Italian actress (born 1964)

Sabrina Ferilli (born 28 June 1964) is an Italian theatre and film actress. She has won five Nastro d'Argento (including a special award in 2016 for civil engagement for her performance in Me, Myself and Her), a Globo d'oro, six Ciak d'oro and received four David di Donatello nominations. In 2013, she was a protagonist of the Oscar-winning film The Great Beauty directed by Paolo Sorrentino.

== Early and personal life ==
Ferilli was born in Rome on 28 June 1964. Her father, also from Rome, was a spokesman for the Italian Communist Party in the region of Lazio, and her mother, who grew up in Fiano Romano, was a housewife and native of Caserta, Southern Italy. She attended the liceo classico Orazio ("Horace Classical High School") in Rome. After having unsuccessfully attempted to enter the Centro Sperimentale di Cinematografia in Rome, she began her career as a film actress in secondary parts, acting in Sweets from a Stranger by Franco Ferrini, and small roles in second-tier films at the end of 1980s.
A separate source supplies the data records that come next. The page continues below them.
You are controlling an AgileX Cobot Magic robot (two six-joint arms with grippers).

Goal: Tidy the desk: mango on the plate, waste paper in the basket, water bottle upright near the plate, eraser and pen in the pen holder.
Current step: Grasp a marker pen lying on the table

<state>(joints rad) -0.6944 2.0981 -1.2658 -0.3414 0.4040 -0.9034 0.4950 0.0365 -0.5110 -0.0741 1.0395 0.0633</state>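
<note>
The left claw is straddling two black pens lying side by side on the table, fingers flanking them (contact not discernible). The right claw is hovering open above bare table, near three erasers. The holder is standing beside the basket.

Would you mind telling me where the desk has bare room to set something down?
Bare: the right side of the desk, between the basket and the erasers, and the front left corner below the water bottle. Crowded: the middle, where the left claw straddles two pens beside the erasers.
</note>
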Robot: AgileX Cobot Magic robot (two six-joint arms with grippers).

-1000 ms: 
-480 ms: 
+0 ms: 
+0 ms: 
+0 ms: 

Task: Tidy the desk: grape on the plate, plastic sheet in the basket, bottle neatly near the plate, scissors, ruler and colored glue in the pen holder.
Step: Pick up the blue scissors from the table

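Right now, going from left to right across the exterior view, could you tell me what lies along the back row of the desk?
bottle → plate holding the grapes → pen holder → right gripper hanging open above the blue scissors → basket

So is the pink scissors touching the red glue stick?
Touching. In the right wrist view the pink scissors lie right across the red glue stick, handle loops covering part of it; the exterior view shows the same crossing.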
Ferilli was married to Italian lawyer Andrea Perone from 2003 to 2005. Since 2011, she has been married to manager Flavio Cattaneo.

== Career ==
In 1990, Alessandro D'Alatri cast her in a small role for the movie Red American. In 1993 she appeared in the comedy Anche i commercialisti hanno un'anima alongside Enrico Montesano and Renato Pozzetto; Law of Courage with Giulio Scarpati and in Marco Ferreri's Diary of a Maniac.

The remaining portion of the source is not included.